I have simulated some data that resembles some real data that I am using.
The data is simulated from a simple hierarchical model with a constant intercept and slope and a random intercept term. More specifically, I have simulated data from
Y_{i}(t_{ij}) = (\eta_1 + w_i) +\eta_2t_{ij} + \varepsilon_{ij},
where w_i \sim N(0,\sigma^2_1) and \varepsilon_{ij} \sim N(0,\sigma^2). In context, I have i=1,\dots,n units and j=1,\dots,n_i recordings of a covariate for each unit.
The data is simulated using (\eta_1, \eta_2, \sigma_1, \sigma) = (-1.22, 0.004,1, 0.0001). I have attached a plot of the data below.
y.pdf (170.7 KB)
The Stan code that I am using (shown below) is taking a very long time (about 10 hours) to estimate the model parameters and is returning warnings
5: The largest R-hat is 2.14, indicating chains have not mixed.
Running the chains for more iterations may help.

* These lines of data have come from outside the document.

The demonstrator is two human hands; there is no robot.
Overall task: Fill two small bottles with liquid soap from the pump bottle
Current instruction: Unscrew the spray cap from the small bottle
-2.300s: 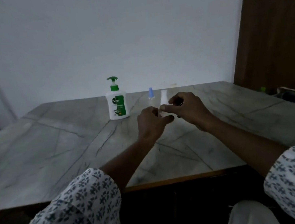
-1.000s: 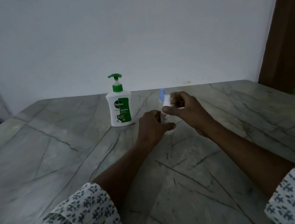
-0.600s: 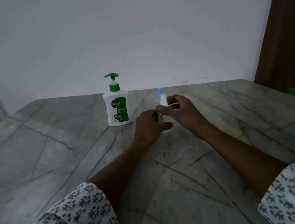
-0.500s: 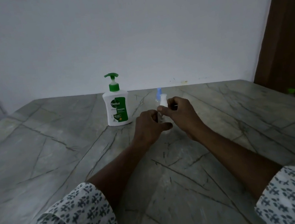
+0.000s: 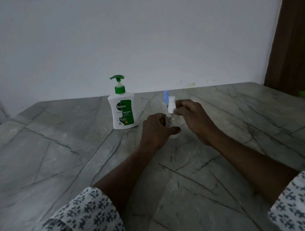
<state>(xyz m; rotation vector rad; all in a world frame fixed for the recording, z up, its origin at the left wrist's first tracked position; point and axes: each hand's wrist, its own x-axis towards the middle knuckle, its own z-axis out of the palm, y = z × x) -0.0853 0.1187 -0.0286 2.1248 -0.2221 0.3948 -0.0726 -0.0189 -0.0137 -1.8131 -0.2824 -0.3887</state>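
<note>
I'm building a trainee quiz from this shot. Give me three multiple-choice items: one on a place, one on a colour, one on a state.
1. Where does the pump bottle stand? A left of both hands; B right of both hands; C between them.
2. What colour is the rear bottle's cap? A red; B blue; C black.
3. What is the right hand doing? A lying flat; B pressing the pump; C pinching the white cap of the held bottle.
Answers: 1 A, it stands on the table left of the left hand. 2 B, blue shows behind the white cap. 3 C, it pinches that cap.
</note>
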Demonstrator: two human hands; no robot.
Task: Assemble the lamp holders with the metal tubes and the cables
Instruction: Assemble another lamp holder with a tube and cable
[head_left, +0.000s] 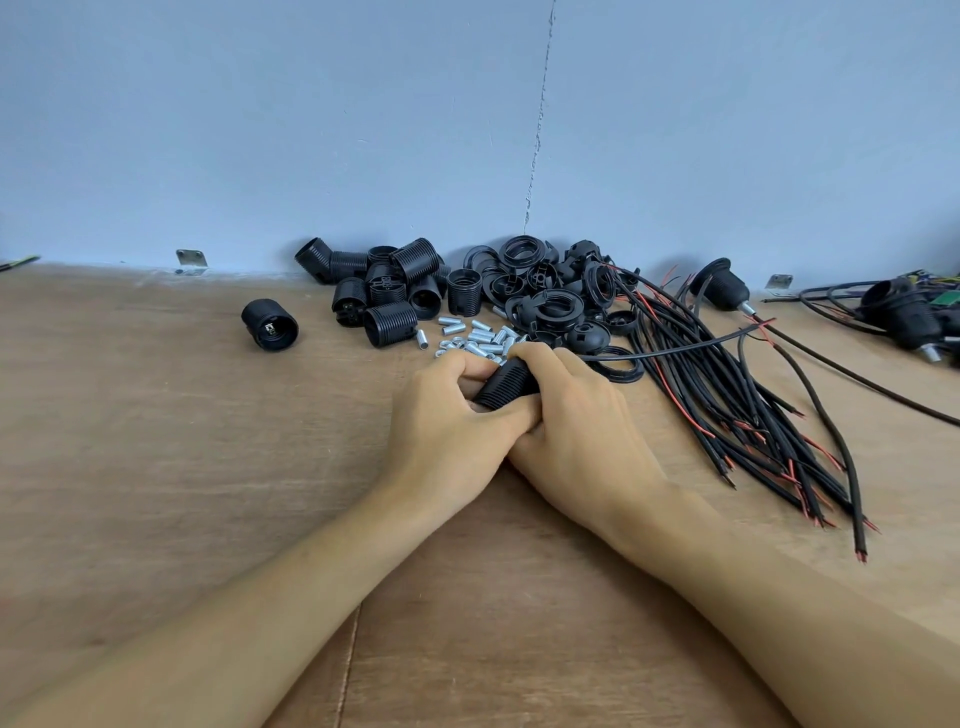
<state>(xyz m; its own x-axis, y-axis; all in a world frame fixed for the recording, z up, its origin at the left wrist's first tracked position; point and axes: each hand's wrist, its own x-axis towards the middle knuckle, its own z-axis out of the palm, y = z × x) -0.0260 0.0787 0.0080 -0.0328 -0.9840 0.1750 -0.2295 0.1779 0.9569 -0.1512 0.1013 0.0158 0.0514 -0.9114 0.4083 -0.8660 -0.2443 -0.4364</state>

6: Bulk Effective Samples Size (ESS) is too low, indicating posterior means and medians may be unreliable.
Running the chains for more iterations may help.
7: Tail Effective Samples Size (ESS) is too low, indicating posterior variances and tail quantiles may be unreliable.
Running the chains for more iterations may help.
The effective sample sizes for all parameters is low. I ran the code for 6000 iterations (1500 warmup) and the effective sample sizes were (91,20,317,22) for (\eta_1, \eta_2, \sigma_1, \sigma), respectively. I also had to increase the maximum treedepth to 30 to avoid getting an additional warning.
Is it the very small values of \sigma_1 and \sigma that are causing the issues?
data{
int n; //Sample size
int<lower=1> N; // Total number of covariate recordings (all recordings for all units)
real y[N]; //All of the y values
int w_ind[N]; //Indices for w
int tt[N]; //All times for all units
}
parameters{
real <lower = 0> sig;
real <lower = 0> sig1;
real eta1;
real eta2;
vector[n] w;
}
model{
real Mu[N];
for(i in 1:N){
Mu[i] = eta1 + eta2*tt[i] + sig1*w[w_ind[i]];
}
target += normal_lpdf(y|Mu, sig);
//priors
eta1 ~ normal(0, 1);
eta2 ~ normal(0, 1);
w ~ normal(0, 1);
sig ~ normal(0, 1);
sig1 ~ normal(0, 1);
}
I have tried multiplying the response, y, by different factors to increase the estimate value of \eta_2 but this does not help. This is, for example, like changing the response from metres to centimetres.
I have 40 units and around 20 000 observations. However, even taking smaller subsets of the data takes a very long time to run and returns the same warnings. The lme function in R can estimate the parameters accurately in about a second.